The listing is to be repeated exactly, and its pictures are to be left out.
Start of Block
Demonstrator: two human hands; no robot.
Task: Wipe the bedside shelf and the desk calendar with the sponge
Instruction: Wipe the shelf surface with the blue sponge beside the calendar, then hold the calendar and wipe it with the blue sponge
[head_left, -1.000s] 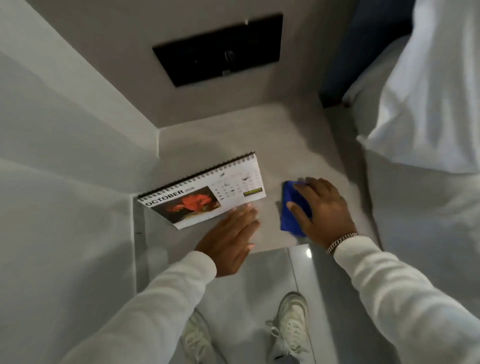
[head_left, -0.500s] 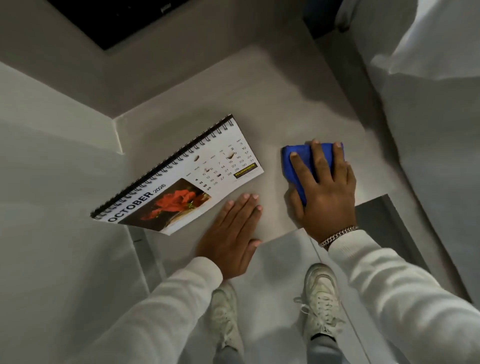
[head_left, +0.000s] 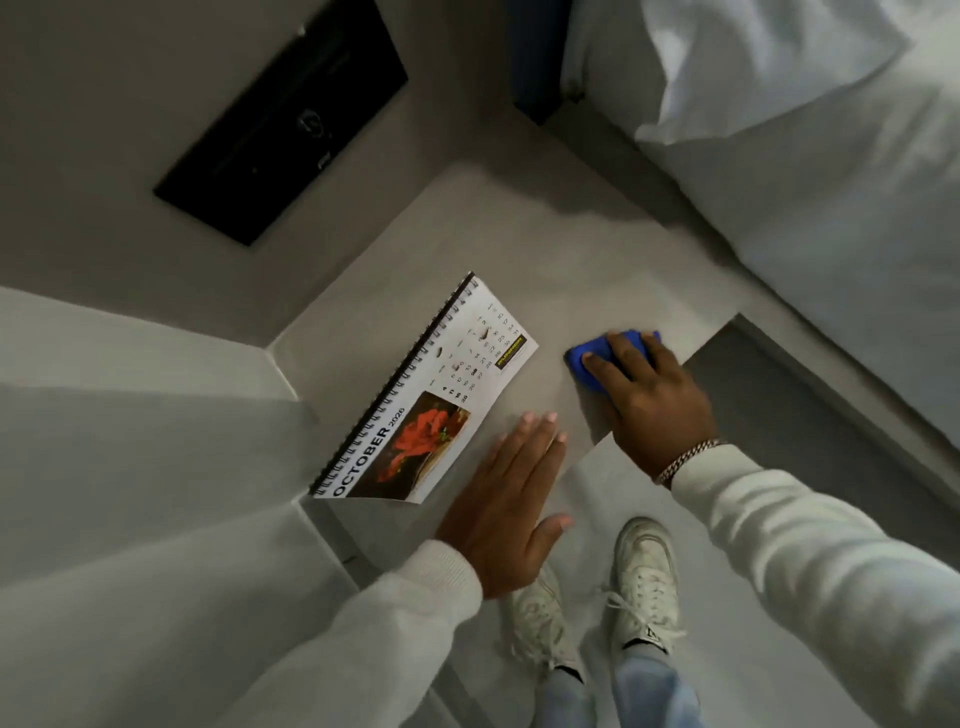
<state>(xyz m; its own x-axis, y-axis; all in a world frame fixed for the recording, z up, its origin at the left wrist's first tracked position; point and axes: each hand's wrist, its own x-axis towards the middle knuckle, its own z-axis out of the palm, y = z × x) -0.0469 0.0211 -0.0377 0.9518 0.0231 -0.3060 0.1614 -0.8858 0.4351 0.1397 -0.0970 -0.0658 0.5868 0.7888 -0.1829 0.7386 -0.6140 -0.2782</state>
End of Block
▶ [YOUR RESPONSE]:
Demonstrator: two human hands; no robot.
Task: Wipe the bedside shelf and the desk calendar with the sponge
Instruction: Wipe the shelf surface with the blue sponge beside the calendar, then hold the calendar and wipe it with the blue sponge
[head_left, -1.000s] 
[head_left, -0.500s] 
[head_left, +0.000s] 
<state>(xyz m; its own x-axis, y-axis; all in a world frame fixed for the recording, z up, its origin at the left wrist's first tracked position; point and axes: each hand's wrist, its own x-axis towards the middle knuckle, its own z-axis out of the palm, y = z × x) -0.0469 0.0211 -0.0377 0.9518 0.0231 -0.3060 0.1614 -0.8858 0.4351 0.1397 -0.0970 -0.0658 0.5868 0.7888 -0.1829 0.7386 -0.6140 -0.2782</state>

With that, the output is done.